Penelusuran hukumonline menemukan rekor tersebut diberikan oleh Lembaga Prestasi Indonesia Dunia. Kategori yang didapat adalah Ujian Kompetensi Profesi Dasar Advokat Intensif Berbasis Internet. Penghargaan diberikan kepada tiga pemrakarsa yaitu Najib Ali Gisymar selaku Direktur Badan Otonom Pendidikan dan Pelatihan KAI, Badan Otonom Pendidikan dan Pelatihan KAI, serta KAI sendiri sebagai organisasi.

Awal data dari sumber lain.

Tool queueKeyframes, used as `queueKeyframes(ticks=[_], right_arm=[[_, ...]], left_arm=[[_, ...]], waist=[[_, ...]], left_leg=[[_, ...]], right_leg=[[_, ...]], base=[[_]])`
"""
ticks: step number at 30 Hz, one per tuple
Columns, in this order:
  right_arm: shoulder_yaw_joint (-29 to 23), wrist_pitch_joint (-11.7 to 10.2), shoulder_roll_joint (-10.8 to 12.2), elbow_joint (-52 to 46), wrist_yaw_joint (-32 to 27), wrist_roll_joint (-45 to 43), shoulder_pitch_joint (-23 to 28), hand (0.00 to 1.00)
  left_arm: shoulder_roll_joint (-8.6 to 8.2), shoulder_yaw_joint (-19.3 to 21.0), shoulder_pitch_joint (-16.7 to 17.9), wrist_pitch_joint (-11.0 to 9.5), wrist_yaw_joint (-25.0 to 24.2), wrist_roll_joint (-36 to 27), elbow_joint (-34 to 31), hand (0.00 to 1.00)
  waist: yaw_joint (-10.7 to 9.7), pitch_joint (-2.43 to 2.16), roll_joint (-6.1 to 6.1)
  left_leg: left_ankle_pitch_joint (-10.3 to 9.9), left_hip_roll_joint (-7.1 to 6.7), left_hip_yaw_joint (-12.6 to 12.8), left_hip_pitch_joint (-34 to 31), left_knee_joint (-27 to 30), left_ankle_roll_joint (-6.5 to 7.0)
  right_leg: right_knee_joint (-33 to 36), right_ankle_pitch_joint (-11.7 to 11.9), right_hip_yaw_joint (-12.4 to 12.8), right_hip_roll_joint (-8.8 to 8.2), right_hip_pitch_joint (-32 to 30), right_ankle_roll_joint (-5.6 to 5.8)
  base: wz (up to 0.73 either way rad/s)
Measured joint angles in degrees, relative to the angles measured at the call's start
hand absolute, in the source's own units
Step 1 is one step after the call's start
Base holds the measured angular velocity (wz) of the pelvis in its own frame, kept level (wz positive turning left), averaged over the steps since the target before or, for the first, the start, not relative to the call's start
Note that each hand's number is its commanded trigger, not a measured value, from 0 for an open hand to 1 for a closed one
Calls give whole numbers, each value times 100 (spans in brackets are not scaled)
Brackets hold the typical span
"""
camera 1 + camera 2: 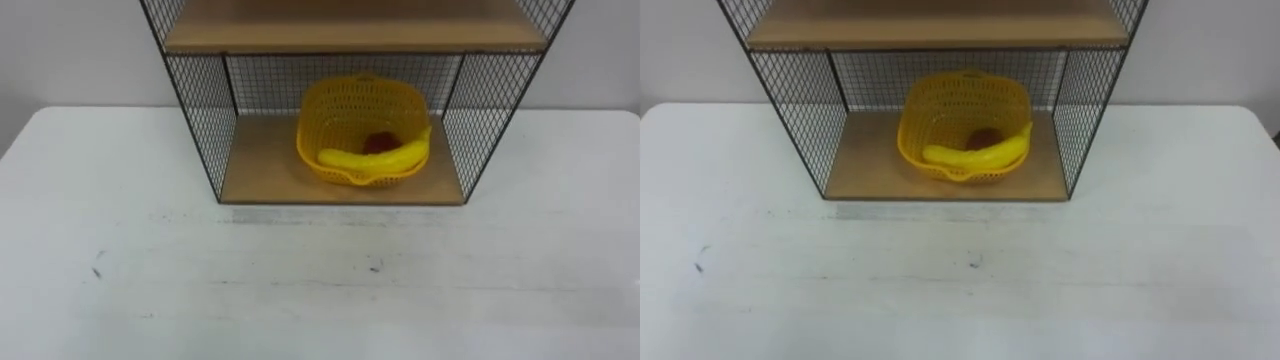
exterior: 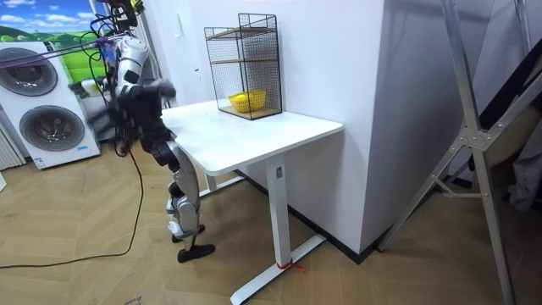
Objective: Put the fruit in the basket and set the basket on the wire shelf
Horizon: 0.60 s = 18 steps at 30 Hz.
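Head cam is a stereo pair, so both eye views look forward and down from the robot's head. They look across the white rectangular table top straight into the open front of the black wire-mesh shelf with wooden boards. They're pretty close in: the bottom compartment is fully in frame and the upper part gets cut off. The two eyes see nearly the same thing, and the shelf just sits further left in the right eye view.

The room cam stands well back on the floor, roughly side-on to the robot at the table's left end. It takes in the whole table, with white front-loading washing machines behind. All three views share the table top, the shelf and the yellow plastic mesh basket inside it.
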Motion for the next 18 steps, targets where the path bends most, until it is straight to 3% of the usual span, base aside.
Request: queueKeyframes(ticks=[2,3,4,5,6,8,11,12,14,18], right_arm=[[288,-5,218,708,226,732,80,0],[539,-3,439,1101,364,1098,86,0],[773,-9,713,1461,463,1287,87,0],[922,-12,848,1609,505,1372,101,0],[1197,-10,1118,1894,585,1539,101,0],[1534,-4,1387,2410,732,1795,33,0],[2104,-1,1681,3238,1045,1846,-32,0],[2367,18,1754,3559,1198,1822,-98,0],[2693,168,1813,4003,1417,1813,-245,0],[2914,511,1971,4722,1970,1663,-622,0]], left_arm=[[-56,-364,-4,49,-212,-775,821,0],[-173,-573,-7,73,-337,-1160,1263,0],[-339,-772,-11,76,-453,-1491,1647,0],[-440,-864,-11,76,-532,-1640,1837,0],[-674,-997,-14,76,-657,-1950,2098,0],[-949,-1047,-74,77,-881,-2279,2580,0],[-1221,-1378,-221,79,-1314,-2330,3342,0],[-1303,-1682,-241,98,-1512,-2317,3595,0],[-1325,-2048,-333,249,-1876,-2282,4026,0],[-1420,-2693,-639,753,-2860,-1121,4650,0]], waist=[[28,-9,15],[19,-7,16],[20,-28,22],[18,-36,31],[16,-42,35],[24,-49,36],[19,-53,30],[2,-52,31],[-38,-41,18],[-212,-28,-34]], left_leg=[[0,20,-11,21,-12,-2],[2,22,-5,64,-25,-5],[-4,26,4,100,-21,-1],[-20,30,12,108,-8,9],[-59,44,49,112,19,34],[-86,92,183,118,21,29],[-87,119,293,166,-7,29],[-101,126,334,228,-26,27],[-129,127,334,301,-30,18],[-126,132,340,506,-135,13]], right_leg=[[-80,44,1,24,56,-15],[-97,51,1,28,102,-13],[-93,20,15,28,129,37],[-92,6,22,29,142,60],[-77,-5,71,42,130,54],[-82,7,150,66,105,25],[-86,62,251,91,104,59],[-88,62,303,104,141,60],[-100,62,314,111,218,60],[-278,149,291,124,490,71]], base=[[2],[0],[-5],[-11],[-14],[-23],[-20],[-18],[-11],[6]])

Saat itu sekaligus uji coba pertama yang KAI lakukan. Pesertanya belum banyak. Tjoetjoe menyebut hanya sekira 20an peserta. “Tidak sampai 30 peserta. Peminatnya belum banyak. Tapi tetap kami sediakan pilihan cara itu,” Tjoetjoe menambahkan.

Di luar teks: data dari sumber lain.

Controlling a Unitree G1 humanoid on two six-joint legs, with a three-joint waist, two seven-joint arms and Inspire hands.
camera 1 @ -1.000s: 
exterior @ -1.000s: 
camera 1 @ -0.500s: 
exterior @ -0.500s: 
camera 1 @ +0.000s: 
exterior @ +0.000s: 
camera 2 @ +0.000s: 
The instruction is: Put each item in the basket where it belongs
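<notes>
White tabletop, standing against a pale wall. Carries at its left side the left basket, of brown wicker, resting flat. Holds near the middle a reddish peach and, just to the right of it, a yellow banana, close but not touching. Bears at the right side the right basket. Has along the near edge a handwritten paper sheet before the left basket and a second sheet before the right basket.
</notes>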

Hingga saat ini KAI lebih sering menggunakan ujian dengan kehadiran fisik di lokasi yang ditentukan. Teknis pendidikan khusus profesi advokat dan ujian advokat tidak diatur lebih rinci dalam UU Adokat. KAI bahkan memiliki urutan berbeda dengan Peradi dalam merekrut advokat. “KAI ujian dulu, yang lulus baru kami didik,” ujar Tjotjoe. Ujian bernama Ujian Kompetensi Dasar Profesi Advokat itu terdiri dari soal tertulis dan wawancara lisan.

Mereka yang lulus akan mengikuti pendidikan khusus profesi advokat KAI lalu diangkat sebagai advokat. Setelah itu dilanjutkan mengucap sumpah di sidang terbuka Pengadilan Tinggi sebelum mulai menjalankan profesi advokat. “Jadi KAI sudah duluan ujian online. Target kami di 2024 sudah ujian online semua,” ungkap Tjotjoe.

Ia mengaku ada risiko dalam ujian online. Namun antisipasi dilakukan KAI dengan skema wawancara lisan. “Berdasarkan jawaban tertulis peserta akan kami wawancara acak secara lisan untuk menguji lagi,” Tjotjoe menambahkan.

Mengenai  pendidikan khusus profesi advokat, KAI belum pernah melakukannya secara online. Tjotjoe kembali menegaskan pendapatnya soal ujian advokat di akhir penjelasan. “UU Advokat tidak mengatur cara ujian. Wawancara saja bisa, tidak perlu tertulis. Tertulis saja juga cukup. Tergantung organisasi advokat,” katanya.